President Obama was once a lecturer on constitutional law, but he appears to be a little rusty. Most of what he has said recently about the Supreme Court case challenging the constitutionality of the health-care law he signed has been ill-informed.
Asked about the matter at a press conference on April 2, he responded that he was confident the Court would uphold the law: “And the reason is because, in accordance with precedent out there, it’s constitutional.” Actually, there isn’t any precedent for the Court to examine on the question of whether the federal government can order Americans to buy health insurance. There are plenty of cases, from the New Deal onward, in which the Court has said the federal government has broad leeway in regulating commerce among the states. Wickardv.Filburn, for example, is a canonical 1942 case in which the Court held that Congress may regulate even intrastate economic activity because of its interstate effects. But the oral argument did not dwell much on such cases, because they do not offer much guidance for the Court in the Obamacare case.
A few sentences later, Obama added, “Ultimately, I’m confident that the Supreme Court will not take what would be an unprecedented, extraordinary step of overturning a law that was passed by a strong majority of a democratically elected Congress.” As many commentators pointed out, this was doubly wrong. The Court has often overturned laws passed by large majorities of Congress, and Obamacare passed narrowly.
Finally, Obama came to his most cutting remark. “And I’d just remind conservative commentators that for years what we’ve heard is, the biggest problem on the bench was judicial activism or a lack of judicial restraint — that an unelected group of people would somehow overturn a duly constituted and passed law. Well, this is a good example. And I’m pretty confident that this Court will recognize that and not take that step.” Now this comment, too, is clearly mistaken. Conservatives have never maintained that it is always wrong for unelected justices to “overturn a duly constituted and passed law,” and to suggest that this purported view of ours might be sensible is to cast doubt on the legitimacy of a core judicial function.
Obama drew enough criticism for these remarks that he retreated the next day to his false claim about “well-established precedents.” If the Court does strike down Obamacare in part or in full, we will hear more about those precedents — and about how the Court has threatened the post–New Deal welfare state — as well as about conservative hypocrisy on judicial activism.
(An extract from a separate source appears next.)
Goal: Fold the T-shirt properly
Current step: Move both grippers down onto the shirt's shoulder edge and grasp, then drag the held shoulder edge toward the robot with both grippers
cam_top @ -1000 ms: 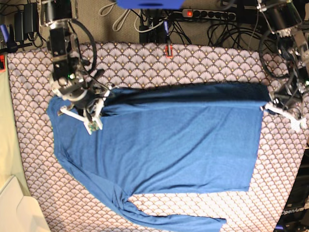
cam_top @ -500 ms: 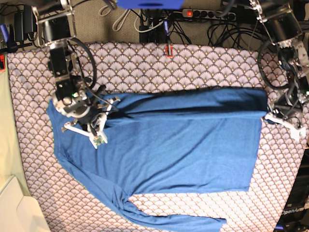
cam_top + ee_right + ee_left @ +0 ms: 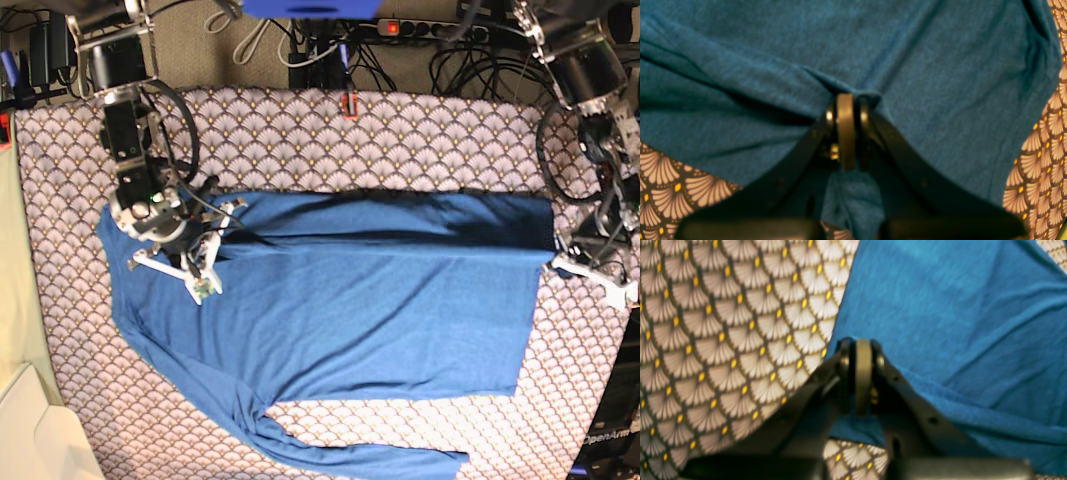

So it’s worth restating a few points about judicial conservatism, especially since people as ostensibly well informed about constitutional controversies as the president seem unfamiliar with the basics. The first is that the accusation of judicial activism presupposes a baseline of what constitutes constitutional fidelity. In the paradigmatic case of the term’s usage, a judge is accused of departing from this baseline in order to strike down a law that is compatible with the Constitution but that the judge opposes because it offends his sense of justice or sound public policy.